Apple refers to officially licensed third-party MagSafe products as "Made for MagSafe". Apple worked with Belkin to design chargers using MagSafe. At launch, Belkin was the only accessory maker to which Apple had licensed the MagSafe charging standard; while other third-party accessory makers advertise magnetic charging products as "MagSafe compatible," they use older Qi standards that deliver a maximum charging speed of 7.5 W, compared to first-generation MagSafe's 15 W, and lack integrated NFC. In 2022, accessory maker Mophie worked with Apple to release a 3-in-1 Made for MagSafe travel charger; Nomad also released a charging base. OtterBox manufactures officially licensed cases and a 2-in-1 charger.
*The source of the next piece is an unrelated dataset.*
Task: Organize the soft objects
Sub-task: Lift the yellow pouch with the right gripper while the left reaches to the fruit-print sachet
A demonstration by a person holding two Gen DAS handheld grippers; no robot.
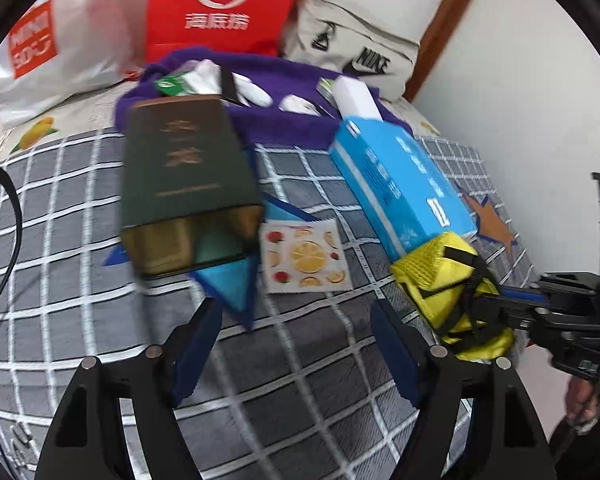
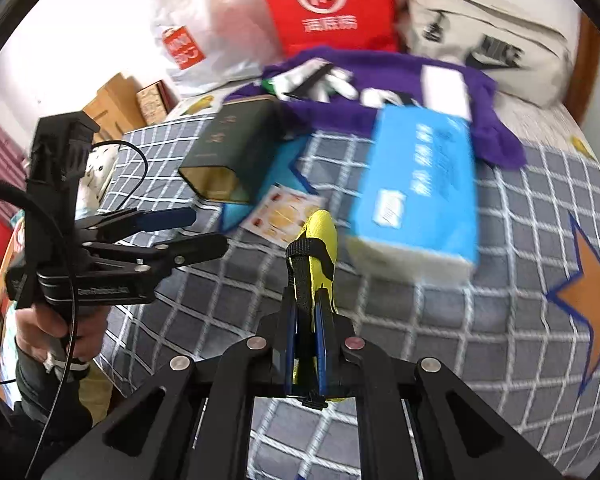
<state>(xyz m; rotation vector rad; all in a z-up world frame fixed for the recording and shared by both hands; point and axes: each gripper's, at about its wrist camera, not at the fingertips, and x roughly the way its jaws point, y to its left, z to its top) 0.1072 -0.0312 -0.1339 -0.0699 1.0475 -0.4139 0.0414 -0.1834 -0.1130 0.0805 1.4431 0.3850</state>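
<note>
A yellow mesh pouch with black straps (image 1: 444,284) lies on the grey checked bedspread (image 1: 300,400) against the near end of a blue box (image 1: 400,184). My right gripper (image 2: 306,316) is shut on the yellow pouch (image 2: 320,240); it also shows at the right in the left wrist view (image 1: 496,304). My left gripper (image 1: 296,328) is open and empty above the bedspread, in front of a fruit-print cloth (image 1: 306,256); it shows at the left in the right wrist view (image 2: 204,230). A purple fleece (image 1: 284,120) lies behind.
A dark green box (image 1: 188,168) lies on a blue cloth (image 1: 232,284). White items (image 1: 256,94) rest on the fleece. A white shopping bag (image 1: 60,48), red bag (image 1: 220,8) and grey Nike bag (image 1: 356,48) stand at the back. A wall (image 1: 520,100) is on the right.
</note>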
== Devices supporting MagSafe ==
The following devices support MagSafe:
- iPhones released in October 2020 and later (iPhone 12/12 Pro and newer) except the iPhone SE (3rd generation) and iPhone 16e
  - The iPhone 16/16 Pro and newer support 25 W charging with the second-generation MagSafe Charger, with the exception of the iPhone Air which supports 20 W charging, and the iPhone 17e which supports 15 W charging. The iPhone 12/12 Pro and newer (except the 3rd generation iPhone SE and iPhone 16e) support Qi2 with iOS 17.4.
- MagSafe Charging Case for AirPods (3rd generation)
  - The wireless charging case for AirPods (4th generation) does not have magnets to automatically align with MagSafe chargers due to its smaller size.
- MagSafe Charging Case for AirPods Pro (first-generation SKUs after October 2021, and second generation and newer)

=== MagSafe compatible ===

MagSafe chargers are listed as compatible with all iPhones with Qi charging, which includes the iPhone 8 through iPhone 11 family; however, the magnetic function cannot be used and only charging up to 7.5 W is supported. MagSafe cases or stickers for those phones are not MFi-certified and may interfere with the compass and GPS.